Items from a data source:

⟨

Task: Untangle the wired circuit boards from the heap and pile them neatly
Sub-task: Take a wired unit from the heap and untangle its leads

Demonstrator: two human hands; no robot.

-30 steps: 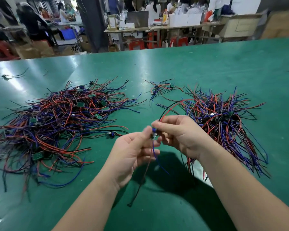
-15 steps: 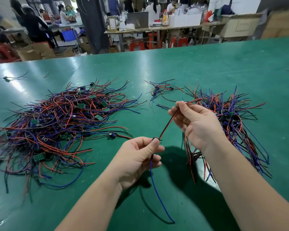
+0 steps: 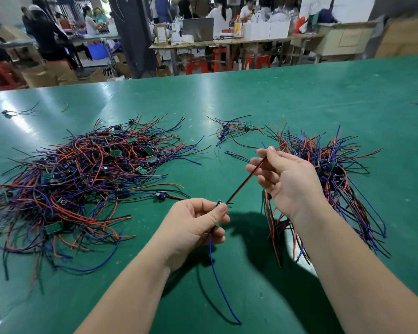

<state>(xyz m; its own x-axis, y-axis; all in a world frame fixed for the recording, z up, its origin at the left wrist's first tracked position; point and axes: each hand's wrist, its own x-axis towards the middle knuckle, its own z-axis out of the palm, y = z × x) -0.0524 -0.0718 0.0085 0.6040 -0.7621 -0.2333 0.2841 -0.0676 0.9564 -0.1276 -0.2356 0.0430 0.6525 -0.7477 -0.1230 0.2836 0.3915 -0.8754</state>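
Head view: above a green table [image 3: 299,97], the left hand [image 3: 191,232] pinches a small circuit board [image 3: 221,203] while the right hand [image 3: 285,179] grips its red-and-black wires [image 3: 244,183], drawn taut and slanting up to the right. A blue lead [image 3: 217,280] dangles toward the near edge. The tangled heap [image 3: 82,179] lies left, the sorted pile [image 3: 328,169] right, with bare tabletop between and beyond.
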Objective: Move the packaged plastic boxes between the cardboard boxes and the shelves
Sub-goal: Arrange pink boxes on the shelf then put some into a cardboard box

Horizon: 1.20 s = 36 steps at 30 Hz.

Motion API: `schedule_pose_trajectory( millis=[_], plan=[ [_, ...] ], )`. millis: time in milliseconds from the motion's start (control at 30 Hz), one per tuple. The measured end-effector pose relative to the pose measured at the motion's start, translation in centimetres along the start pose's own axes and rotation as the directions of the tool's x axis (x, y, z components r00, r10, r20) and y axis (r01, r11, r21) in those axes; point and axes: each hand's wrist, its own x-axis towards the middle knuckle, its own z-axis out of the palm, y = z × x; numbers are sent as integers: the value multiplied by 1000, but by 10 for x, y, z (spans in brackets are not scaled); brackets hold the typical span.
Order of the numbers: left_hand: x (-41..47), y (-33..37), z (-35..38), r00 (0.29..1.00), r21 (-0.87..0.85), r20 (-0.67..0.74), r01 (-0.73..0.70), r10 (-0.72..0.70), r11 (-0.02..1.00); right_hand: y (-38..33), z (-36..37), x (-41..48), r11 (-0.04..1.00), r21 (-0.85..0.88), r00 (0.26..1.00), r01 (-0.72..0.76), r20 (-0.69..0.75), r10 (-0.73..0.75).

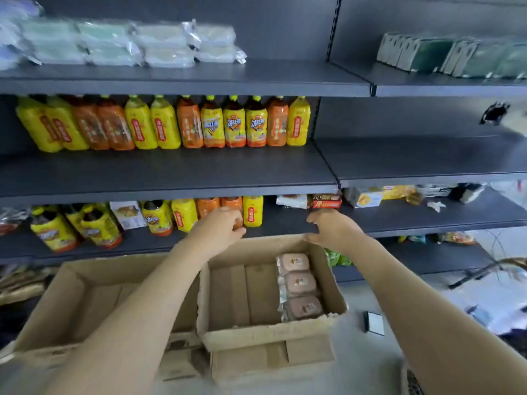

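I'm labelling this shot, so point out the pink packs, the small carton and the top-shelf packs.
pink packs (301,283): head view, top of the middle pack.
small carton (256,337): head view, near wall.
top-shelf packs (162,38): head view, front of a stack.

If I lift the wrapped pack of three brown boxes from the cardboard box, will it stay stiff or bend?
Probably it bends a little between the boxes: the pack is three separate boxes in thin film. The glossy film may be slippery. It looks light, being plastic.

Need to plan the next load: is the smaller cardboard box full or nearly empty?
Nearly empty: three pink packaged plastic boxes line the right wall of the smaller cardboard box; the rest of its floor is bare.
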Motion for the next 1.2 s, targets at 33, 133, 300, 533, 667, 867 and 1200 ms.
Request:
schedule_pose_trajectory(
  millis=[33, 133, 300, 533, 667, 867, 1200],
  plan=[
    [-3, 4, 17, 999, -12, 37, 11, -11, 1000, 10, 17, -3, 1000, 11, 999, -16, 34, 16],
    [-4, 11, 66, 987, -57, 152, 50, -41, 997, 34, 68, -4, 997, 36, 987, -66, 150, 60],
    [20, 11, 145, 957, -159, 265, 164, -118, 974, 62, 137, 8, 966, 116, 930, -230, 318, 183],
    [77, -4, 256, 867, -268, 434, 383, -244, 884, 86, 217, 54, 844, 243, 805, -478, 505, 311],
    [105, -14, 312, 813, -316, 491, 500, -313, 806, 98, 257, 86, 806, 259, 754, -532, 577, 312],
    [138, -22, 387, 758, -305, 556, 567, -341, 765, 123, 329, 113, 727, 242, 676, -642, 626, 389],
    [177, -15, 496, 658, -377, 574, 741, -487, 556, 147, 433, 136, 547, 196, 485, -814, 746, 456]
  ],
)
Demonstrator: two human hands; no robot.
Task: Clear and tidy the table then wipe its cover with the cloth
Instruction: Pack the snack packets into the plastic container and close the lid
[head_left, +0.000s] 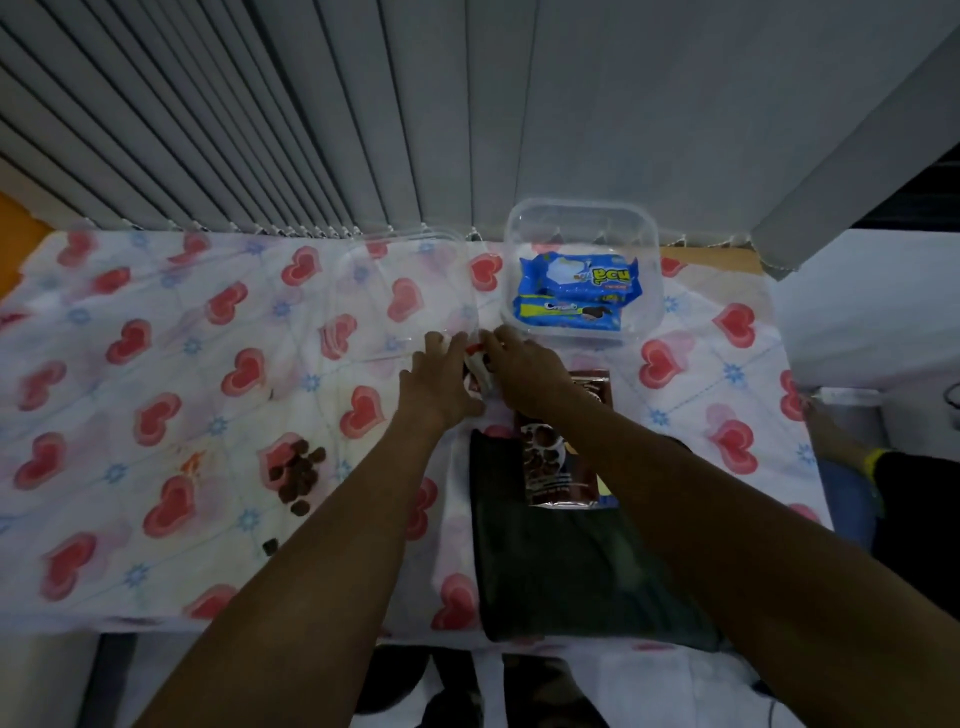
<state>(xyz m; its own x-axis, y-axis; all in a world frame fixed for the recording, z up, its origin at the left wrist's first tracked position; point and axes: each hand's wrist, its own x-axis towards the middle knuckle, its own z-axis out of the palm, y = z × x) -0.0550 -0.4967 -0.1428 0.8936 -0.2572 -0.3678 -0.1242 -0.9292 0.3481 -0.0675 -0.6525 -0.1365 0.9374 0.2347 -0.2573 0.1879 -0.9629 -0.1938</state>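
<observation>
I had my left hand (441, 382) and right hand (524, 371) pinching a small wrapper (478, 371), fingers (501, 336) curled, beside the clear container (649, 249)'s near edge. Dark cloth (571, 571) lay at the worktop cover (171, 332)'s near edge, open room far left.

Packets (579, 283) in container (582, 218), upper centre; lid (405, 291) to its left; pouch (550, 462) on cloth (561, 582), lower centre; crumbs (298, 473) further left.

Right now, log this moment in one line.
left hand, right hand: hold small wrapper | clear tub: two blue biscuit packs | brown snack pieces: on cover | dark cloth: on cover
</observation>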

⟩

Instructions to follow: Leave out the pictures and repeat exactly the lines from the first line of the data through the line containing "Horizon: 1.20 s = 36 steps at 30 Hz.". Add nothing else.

Solution below:
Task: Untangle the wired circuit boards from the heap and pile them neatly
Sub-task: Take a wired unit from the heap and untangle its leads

Demonstrator: two human hands; no robot.

-30 steps: 
-15 steps: 
+0 steps: 

<state>(xyz m; its own x-axis, y-axis; all in a world frame fixed for the recording, z up, its origin at the left wrist's first tracked position; point and axes: each hand's wrist, its own x-axis towards the middle knuckle, its own z-axis out of the palm, y = z × x) -0.0524 -0.0718 0.0085 0.6040 -0.7621 -0.2333 0.2841 -0.0676 0.9564 -0.1276 -0.2356 0.0430 0.6525 -0.7477 -0.1230 0.2836 0.3915 -0.8754</state>
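Head view: above a green table [image 3: 299,97], the left hand [image 3: 191,232] pinches a small circuit board [image 3: 221,203] while the right hand [image 3: 285,179] grips its red-and-black wires [image 3: 244,183], drawn taut and slanting up to the right. A blue lead [image 3: 217,280] dangles toward the near edge. The tangled heap [image 3: 82,179] lies left, the sorted pile [image 3: 328,169] right, with bare tabletop between and beyond.
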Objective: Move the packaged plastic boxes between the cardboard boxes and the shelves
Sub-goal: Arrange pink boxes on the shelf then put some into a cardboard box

Horizon: 1.20 s = 36 steps at 30 Hz.

With that, the exercise is done.